Even California earthquakes would not be as devastating were it not for government regulation. Federal disaster insurance allows residents to purchase homeowners' insurance at subsidized rates, sometimes at one-tenth the free-market price. Federal disaster insurance is sold where no private insurer would even consider it, such as insuring houses built on top of earthquake faults or on the edges of muddy cliffs overlooking the ocean. The government is subsidizing the building of houses that are sure to be destroyed by earthquakes and winter storms.

The Economist - When the lights go out: Grabbe titled this "California's phony deregulation". Apt. [grabbe]

JSynthLib "is an Open Source Universal Synthesizer Patch Editor / Librarian written in the Java Language." [meat]

GutenPalm "is document reader for the Palm Pilot organizers. GutenPalm is Free Software released under the GNU General Public License v2. Unlike other doc viewers for the Palm, GutenPalm uses zTXT files. These are similar in many ways to the de facto standard format, DOC, but they feature much better compression." I downloaded this, but haven't installed it on my Palm yet. [meat]

SISC, Second Interpreter of Scheme Code, is a new Scheme implementation by Scott G. Miller. GPL v2. I downloaded it, but didn't try it yet. From the description, it looks neat. The implementation paper, implies that he did tail call correctly. My testing confirms this. After (define (f x) (f x)), it ran (f 1) for as long as I was willing to wait. What was also nice is that (define (f x) (f x) x) got an out of memory error, NOT a stack overflow error. Yes! The paper is in postscript. I hate it when people do this. Can you say HTML? But I DL'd GSview and Ghostscript from http://www.cs.wisc.edu/~ghost/, and could then easily read the paper. [meat]
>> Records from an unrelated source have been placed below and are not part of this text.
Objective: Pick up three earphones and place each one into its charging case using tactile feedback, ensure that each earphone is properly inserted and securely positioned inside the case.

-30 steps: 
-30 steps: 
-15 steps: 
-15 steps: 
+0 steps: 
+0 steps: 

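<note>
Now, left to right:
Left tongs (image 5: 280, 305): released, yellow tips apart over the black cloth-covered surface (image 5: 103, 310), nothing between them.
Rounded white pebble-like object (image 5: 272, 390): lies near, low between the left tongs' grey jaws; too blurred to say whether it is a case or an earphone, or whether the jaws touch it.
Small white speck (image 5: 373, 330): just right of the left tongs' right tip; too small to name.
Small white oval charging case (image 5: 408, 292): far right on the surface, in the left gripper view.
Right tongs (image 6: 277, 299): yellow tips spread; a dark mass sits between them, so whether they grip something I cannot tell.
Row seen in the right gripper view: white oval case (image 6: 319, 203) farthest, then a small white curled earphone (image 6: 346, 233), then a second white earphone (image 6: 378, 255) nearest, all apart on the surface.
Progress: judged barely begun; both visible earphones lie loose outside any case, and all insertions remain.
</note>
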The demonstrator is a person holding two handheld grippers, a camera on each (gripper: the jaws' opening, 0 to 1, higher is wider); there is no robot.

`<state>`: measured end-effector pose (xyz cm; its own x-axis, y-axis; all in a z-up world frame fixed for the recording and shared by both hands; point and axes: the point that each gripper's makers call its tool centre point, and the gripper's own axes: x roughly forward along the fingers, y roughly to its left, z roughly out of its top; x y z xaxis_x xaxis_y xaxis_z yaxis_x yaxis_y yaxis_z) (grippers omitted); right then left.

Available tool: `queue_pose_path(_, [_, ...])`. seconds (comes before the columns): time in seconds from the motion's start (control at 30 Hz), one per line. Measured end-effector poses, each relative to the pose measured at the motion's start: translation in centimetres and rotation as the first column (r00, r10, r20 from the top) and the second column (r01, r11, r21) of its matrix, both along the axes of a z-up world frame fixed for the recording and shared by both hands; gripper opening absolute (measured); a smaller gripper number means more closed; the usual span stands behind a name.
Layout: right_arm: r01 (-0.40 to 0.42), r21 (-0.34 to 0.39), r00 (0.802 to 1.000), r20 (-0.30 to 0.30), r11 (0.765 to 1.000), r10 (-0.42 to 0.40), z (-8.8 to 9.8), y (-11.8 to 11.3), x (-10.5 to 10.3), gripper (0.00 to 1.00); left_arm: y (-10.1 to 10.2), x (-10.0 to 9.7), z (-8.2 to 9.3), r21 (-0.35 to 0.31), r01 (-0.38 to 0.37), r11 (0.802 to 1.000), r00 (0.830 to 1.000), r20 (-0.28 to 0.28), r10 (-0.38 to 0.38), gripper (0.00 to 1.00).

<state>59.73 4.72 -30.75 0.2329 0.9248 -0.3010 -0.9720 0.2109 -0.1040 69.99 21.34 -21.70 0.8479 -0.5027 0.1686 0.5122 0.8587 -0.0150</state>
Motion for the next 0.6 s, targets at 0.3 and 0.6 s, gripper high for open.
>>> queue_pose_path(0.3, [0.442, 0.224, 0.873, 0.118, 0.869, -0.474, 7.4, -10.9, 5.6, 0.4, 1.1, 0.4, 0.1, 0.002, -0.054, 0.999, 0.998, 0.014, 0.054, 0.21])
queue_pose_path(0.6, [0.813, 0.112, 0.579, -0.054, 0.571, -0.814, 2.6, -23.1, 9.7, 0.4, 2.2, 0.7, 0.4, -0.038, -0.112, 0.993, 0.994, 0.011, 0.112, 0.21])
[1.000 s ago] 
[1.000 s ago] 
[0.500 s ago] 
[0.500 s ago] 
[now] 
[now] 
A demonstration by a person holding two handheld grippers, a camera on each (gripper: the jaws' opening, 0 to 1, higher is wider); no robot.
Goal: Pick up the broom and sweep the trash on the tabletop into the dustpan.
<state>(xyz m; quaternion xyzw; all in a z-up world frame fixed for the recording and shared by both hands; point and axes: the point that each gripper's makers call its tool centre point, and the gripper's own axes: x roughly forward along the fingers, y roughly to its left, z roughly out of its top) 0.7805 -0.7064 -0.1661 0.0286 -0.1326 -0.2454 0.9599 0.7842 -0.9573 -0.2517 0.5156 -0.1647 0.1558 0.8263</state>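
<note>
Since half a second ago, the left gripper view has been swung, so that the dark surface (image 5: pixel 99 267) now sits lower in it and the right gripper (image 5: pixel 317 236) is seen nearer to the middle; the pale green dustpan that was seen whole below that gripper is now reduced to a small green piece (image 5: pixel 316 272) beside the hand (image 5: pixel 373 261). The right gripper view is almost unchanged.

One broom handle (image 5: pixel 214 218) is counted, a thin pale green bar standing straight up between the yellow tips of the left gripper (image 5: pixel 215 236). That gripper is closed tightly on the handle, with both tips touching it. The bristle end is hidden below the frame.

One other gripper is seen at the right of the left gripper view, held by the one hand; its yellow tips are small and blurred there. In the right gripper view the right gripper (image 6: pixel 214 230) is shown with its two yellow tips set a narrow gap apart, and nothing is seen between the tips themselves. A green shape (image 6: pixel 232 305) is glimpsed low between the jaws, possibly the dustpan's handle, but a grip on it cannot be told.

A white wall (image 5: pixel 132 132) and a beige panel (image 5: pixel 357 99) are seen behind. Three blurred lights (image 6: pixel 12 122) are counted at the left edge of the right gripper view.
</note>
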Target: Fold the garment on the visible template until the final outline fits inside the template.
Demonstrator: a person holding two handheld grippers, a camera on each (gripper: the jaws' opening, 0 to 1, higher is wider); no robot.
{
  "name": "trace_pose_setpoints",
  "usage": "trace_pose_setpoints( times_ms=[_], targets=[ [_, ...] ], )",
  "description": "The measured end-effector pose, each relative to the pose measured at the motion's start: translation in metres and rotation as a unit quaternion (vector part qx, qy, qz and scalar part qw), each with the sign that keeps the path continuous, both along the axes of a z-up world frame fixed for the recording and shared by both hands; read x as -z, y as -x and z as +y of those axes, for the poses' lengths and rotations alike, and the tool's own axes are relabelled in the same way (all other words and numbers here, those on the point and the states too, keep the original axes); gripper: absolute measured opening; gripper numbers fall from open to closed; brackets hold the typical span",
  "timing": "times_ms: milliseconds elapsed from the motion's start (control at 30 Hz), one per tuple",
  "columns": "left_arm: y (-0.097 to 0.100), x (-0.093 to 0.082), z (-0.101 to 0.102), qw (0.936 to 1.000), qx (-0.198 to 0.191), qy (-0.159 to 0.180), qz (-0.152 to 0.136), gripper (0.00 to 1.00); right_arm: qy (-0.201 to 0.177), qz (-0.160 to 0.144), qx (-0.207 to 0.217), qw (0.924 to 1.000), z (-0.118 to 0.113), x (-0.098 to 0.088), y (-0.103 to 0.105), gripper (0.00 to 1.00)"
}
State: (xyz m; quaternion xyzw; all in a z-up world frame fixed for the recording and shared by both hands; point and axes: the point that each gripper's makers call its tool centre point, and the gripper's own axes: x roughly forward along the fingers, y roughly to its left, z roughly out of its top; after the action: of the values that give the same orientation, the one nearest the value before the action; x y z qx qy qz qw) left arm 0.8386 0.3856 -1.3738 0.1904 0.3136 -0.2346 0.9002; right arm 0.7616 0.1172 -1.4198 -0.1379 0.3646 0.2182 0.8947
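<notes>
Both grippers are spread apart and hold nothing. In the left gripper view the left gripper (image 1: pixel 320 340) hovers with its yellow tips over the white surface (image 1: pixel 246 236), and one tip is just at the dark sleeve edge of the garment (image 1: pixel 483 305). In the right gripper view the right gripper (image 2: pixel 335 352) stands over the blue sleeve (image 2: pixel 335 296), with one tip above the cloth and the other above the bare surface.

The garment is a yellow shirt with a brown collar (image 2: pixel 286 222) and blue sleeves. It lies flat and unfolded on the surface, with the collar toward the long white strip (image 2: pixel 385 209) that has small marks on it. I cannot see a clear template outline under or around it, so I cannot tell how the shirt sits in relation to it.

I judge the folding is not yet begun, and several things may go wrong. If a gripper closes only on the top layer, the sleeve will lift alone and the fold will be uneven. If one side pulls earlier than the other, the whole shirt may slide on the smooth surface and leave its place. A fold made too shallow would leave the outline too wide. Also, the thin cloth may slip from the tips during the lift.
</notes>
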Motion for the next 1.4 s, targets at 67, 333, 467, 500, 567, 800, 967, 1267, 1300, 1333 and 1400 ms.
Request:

SISC is an extensible Java based interpreter of the algorithmic language Scheme. SISC uses modern interpretation techniques, and handily outperforms all existing Java interpreters (often by more than an order of magnitude).

In addition, SISC is a complete implementation of the language. The entire R5RS Scheme standard is supported, no exceptions. This includes a full number tower including complex number support and arbitrary precision integers and floating point numbers, as well as full support for first-class continuations (not just escaping continuations as in many other interpreters).

Work is underway to complete a clean interface to Java, allowing efficient scripting in a mathematically elegant language.